My read is it's less the rewrite and more the messaging around the rewrite. Nine days between "you're over-reacting" and merge is surprising, to say the least. Sure will be interesting to see that blog post!
The context nobody is mentioning is this came shortly after Bun forked Zig in the name of optimization, but then a Zig maintainer came out and basically said they (Bun) don't know what they're doing, or else they would have known that wasn't an effective optimization.
It outwardly seemed like they forked Zig for a flashy headline, were called out, then immediately started moving to Rust. This, combined with being bought by Anthropic, and plugging vibe coding the whole way, just gives the impression of random and chaotic technical decisions, which is not what people want in software their business depends on.
https://ziggit.dev/t/bun-s-zig-fork-got-4x-faster-compilatio...
My read is that it just seems a bit reckless doing a full rewrite so quickly.
My read. If the code has a comprehensive feature test suite, a performance test suite (how long a function takes), and a linter with readability guidelines (e.g. cyclomatic complexity; no code duplication), and the LLM rewrite passes all three, then it should be fine. But I think that in the real world only the first one (functional tests) exists.
Maybe Jarred can fill in here
posting my read (since it differs so much from the others')- there's a 'holy war' being waged by people that think LLMs shouldn't do full rewrites of software. There are various reasons people think this (think LLMs are parrots that make slop and are incapable of writing good code, have environmental concerns, or are angry that software licenses can be circumvented). I call it a 'holy war' because I think most see our current trajectory as a bit inevitable and have a strong urge to proselytize their views and chide maintainers that use LLMs in ways they don't like.
Very similar angry comments happened with the discussions of the Chardet rewrite, next.js/vinext, and JSONata/gnata if you want to look at this in context.
You're not alone in voicing this, another (now dead) comment did it earlier too with a bit more of an emotional response (https://news.ycombinator.com/item?id=48134229).
Still, do you folks never do something to see how you feel about something, then chose to go one way or another? I'm not sure why it's so hard to see that it was an overreaction at the time, because it was an experiment, then at one point it stopped being an experiment and now they've chosen to actually run with it?

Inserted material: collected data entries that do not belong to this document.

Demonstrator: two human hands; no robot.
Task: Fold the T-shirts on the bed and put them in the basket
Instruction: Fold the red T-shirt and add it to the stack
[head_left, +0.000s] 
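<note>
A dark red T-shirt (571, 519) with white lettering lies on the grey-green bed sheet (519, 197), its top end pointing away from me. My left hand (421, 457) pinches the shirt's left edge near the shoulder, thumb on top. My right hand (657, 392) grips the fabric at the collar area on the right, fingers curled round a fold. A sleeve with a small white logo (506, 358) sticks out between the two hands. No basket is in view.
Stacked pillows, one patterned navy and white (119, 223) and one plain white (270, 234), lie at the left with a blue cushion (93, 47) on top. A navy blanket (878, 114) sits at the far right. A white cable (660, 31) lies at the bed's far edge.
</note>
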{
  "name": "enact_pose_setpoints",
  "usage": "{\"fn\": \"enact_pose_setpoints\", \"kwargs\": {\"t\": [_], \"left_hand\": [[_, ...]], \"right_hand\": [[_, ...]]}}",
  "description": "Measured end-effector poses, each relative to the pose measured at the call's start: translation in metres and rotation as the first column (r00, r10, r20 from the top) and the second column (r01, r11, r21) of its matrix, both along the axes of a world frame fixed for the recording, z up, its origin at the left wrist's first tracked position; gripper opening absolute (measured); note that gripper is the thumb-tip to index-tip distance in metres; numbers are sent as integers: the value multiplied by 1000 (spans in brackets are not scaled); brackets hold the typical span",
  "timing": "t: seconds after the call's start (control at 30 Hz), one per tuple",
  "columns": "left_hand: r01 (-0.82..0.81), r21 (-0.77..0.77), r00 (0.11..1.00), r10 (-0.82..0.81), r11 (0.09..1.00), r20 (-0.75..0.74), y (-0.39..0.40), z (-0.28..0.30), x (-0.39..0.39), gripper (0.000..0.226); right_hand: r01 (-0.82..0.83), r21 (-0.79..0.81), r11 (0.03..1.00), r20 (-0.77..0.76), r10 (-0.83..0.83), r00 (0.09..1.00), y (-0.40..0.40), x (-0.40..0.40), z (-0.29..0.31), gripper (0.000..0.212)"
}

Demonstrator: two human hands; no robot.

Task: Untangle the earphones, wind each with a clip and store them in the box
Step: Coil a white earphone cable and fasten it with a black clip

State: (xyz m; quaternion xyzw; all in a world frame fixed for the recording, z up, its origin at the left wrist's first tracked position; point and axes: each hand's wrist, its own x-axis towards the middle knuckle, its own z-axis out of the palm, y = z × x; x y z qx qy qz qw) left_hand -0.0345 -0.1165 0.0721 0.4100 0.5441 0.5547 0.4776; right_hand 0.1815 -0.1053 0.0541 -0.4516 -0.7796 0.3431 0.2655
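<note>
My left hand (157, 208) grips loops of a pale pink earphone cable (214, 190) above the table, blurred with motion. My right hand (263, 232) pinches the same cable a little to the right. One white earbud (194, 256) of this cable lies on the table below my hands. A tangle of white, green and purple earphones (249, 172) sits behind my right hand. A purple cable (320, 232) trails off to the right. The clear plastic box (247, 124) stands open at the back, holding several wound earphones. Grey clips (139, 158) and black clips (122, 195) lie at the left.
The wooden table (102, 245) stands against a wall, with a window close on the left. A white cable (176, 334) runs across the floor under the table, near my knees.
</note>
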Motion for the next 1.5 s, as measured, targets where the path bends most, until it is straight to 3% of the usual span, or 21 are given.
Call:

Is this not a common occurrence for other people? Personally I change my mind all the time, especially based on new evidence, which usually experiments like this surface, I'm not sure I understand the whole "You said X some days ago" outrage that seems to cause people's reaction here.
Yes sure it's ok to change your mind. But don't you think the people Jarred accused of "overreacting" in retrospect didn't?
No, what we knew then is still what was known then. Today is different, and seemingly they've committed to the rewrite, so now it makes sense that people have strong feelings about it, as it's no longer just an experiment.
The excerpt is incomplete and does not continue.